==== Given material
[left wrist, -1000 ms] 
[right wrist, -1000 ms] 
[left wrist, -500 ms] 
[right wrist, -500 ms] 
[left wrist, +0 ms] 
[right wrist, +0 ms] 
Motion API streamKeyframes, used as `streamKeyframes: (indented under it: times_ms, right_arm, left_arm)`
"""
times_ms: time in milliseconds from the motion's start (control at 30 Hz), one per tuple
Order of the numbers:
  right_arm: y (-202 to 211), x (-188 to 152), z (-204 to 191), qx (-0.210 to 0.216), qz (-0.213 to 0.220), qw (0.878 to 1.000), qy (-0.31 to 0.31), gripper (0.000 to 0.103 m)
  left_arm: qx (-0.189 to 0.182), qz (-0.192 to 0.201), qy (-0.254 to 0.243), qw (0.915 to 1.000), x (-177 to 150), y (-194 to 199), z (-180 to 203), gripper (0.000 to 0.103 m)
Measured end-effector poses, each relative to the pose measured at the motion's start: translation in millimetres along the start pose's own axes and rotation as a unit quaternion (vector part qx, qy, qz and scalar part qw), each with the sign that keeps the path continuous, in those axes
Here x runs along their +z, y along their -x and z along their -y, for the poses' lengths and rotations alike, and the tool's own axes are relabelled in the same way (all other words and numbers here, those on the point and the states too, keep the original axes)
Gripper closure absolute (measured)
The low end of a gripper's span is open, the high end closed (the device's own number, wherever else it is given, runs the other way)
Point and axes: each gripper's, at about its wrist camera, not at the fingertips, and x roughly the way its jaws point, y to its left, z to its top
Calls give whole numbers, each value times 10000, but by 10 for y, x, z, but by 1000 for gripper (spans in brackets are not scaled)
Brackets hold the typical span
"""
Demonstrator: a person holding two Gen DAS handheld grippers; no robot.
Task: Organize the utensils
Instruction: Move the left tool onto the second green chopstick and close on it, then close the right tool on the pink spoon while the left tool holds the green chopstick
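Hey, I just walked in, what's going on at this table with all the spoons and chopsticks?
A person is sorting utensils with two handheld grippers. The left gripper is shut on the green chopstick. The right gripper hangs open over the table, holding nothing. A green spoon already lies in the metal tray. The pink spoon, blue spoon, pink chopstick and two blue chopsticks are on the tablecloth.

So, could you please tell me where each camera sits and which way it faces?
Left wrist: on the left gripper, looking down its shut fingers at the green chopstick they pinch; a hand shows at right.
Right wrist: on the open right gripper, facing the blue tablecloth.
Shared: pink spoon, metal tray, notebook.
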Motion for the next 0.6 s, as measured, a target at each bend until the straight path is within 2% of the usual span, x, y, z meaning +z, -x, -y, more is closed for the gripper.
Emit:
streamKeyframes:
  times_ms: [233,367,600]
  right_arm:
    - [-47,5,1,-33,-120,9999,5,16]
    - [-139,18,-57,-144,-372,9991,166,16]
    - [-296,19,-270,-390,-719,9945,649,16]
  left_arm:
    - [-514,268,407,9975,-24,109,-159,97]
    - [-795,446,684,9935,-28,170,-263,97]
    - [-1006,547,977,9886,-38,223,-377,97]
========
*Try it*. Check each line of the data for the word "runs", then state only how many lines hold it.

*Your solution*. 2